0

I'm trying to build a flex-template image using a service account:

        gcloud dataflow flex-template build "$TEMPLATE_PATH" \
            --image-gcr-path "$TEMPLATE_IMAGE" \
            --sdk-language "JAVA" \
            --flex-template-base-image JAVA11 \
            --metadata-file "metadata.json" \
            --jar "target/XXX.jar" \
            --env FLEX_TEMPLATE_JAVA_MAIN_CLASS="XXX"

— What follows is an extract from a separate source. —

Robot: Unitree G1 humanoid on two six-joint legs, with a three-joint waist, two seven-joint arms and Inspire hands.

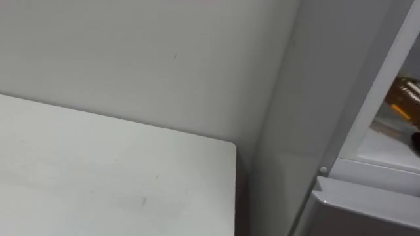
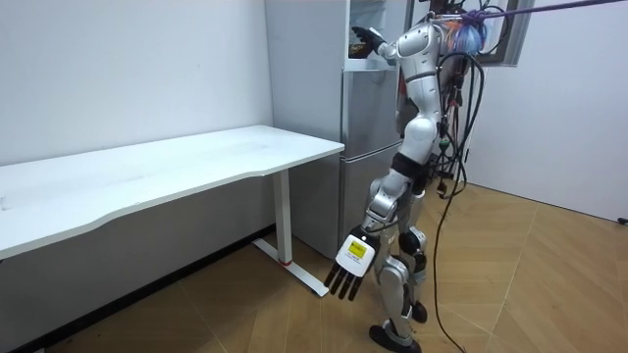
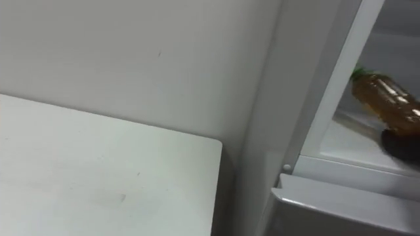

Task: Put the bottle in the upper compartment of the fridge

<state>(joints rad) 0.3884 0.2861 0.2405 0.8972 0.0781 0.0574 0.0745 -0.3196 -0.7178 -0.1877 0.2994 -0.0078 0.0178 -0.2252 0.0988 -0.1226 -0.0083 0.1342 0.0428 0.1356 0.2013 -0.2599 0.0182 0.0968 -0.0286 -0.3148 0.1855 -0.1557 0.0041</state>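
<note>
Item: bottle [image 3: 386,101], amber with a green cap, lying tilted on the white shelf [image 3: 351,141] inside the open upper fridge [image 3: 331,92]. The right hand [image 3: 401,145] shows dark at its lower end; whether its fingers grip cannot be told. The left hand [image 2: 351,263] hangs low, fingers straight, empty. Handling: settle the bottle well behind the shelf's front lip (a round body may roll) before releasing, then withdraw straight back.
</note>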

The service account has the following roles:

  "roles/appengine.appAdmin",
  "roles/bigquery.admin",
  "roles/cloudfunctions.admin",
  "roles/cloudtasks.admin",
  "roles/compute.viewer",
  "roles/container.admin",
  "roles/dataproc.admin",
  "roles/iam.securityAdmin",
  "roles/iam.serviceAccountAdmin",
  "roles/iam.serviceAccountUser",
  "roles/iam.roleAdmin",
  "roles/resourcemanager.projectIamAdmin",
  "roles/pubsub.admin",
  "roles/serviceusage.serviceUsageAdmin",
  "roles/servicemanagement.admin",
  "roles/spanner.admin",
  "roles/storage.admin",
  "roles/storage.objectAdmin",
  "roles/firebase.admin",
  "roles/cloudconfig.admin",
  "roles/vpcaccess.admin",
  "roles/compute.instanceAdmin.v1",
  "roles/dataflow.admin",
  "roles/dataflow.serviceAgent"

However, even with the dataflow.admin and dataflow.serviceAgent roles, my service account is still unable to perform this task.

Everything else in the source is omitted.